Exercise → Up to and including the line with "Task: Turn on", restate the records below word for word, beginning with their first line.

Items from a data source
=== Section Start ===

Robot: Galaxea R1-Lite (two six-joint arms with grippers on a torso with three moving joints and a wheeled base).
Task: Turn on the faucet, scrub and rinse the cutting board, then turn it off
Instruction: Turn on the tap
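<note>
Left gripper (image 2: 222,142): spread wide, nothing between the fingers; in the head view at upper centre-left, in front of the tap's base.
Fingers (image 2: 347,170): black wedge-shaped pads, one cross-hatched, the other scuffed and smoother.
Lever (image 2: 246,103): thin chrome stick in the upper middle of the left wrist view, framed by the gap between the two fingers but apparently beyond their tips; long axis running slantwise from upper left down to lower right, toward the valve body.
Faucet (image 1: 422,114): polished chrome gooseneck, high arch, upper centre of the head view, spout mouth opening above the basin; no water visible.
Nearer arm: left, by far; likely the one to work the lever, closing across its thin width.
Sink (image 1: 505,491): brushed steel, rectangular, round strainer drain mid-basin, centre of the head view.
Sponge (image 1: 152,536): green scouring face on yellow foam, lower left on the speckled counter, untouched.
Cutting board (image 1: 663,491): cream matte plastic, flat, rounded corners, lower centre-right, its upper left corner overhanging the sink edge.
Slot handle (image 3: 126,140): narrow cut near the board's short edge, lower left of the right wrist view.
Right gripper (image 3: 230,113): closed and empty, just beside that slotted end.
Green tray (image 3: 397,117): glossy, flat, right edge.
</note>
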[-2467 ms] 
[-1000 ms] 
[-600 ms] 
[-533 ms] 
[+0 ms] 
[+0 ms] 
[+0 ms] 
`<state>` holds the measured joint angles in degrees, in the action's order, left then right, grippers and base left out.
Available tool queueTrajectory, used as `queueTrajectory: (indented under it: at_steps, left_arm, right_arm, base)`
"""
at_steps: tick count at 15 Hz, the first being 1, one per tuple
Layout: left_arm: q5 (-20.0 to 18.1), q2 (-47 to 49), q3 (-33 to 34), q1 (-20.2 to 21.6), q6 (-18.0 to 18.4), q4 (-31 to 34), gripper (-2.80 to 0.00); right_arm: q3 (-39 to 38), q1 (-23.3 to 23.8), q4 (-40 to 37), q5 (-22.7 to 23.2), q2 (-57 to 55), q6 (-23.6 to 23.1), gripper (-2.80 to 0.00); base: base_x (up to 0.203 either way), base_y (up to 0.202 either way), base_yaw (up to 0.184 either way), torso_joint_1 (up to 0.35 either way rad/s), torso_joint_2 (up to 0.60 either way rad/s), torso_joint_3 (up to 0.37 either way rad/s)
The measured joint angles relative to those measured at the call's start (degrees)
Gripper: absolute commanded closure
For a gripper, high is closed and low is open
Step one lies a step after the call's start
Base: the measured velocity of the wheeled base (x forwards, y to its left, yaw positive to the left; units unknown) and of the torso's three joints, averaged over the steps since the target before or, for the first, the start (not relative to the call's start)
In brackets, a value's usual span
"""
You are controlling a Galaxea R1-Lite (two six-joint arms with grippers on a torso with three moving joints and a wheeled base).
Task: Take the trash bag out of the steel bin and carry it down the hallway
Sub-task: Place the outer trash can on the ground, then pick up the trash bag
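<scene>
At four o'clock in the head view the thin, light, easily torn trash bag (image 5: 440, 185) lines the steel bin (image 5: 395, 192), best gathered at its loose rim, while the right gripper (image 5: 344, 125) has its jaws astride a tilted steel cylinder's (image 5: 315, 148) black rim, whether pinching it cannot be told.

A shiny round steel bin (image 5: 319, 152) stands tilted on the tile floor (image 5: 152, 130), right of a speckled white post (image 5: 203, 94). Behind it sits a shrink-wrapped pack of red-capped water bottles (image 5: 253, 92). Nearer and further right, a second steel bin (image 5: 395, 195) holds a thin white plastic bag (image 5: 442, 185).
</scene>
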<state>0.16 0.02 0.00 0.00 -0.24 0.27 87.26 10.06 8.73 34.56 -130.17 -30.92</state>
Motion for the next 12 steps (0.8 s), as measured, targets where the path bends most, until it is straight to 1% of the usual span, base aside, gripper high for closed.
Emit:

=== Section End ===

Finished task →
Robot: Galaxea R1-Lite (two six-joint arms with grippers on a torso with three moving joints and a wheeled base).
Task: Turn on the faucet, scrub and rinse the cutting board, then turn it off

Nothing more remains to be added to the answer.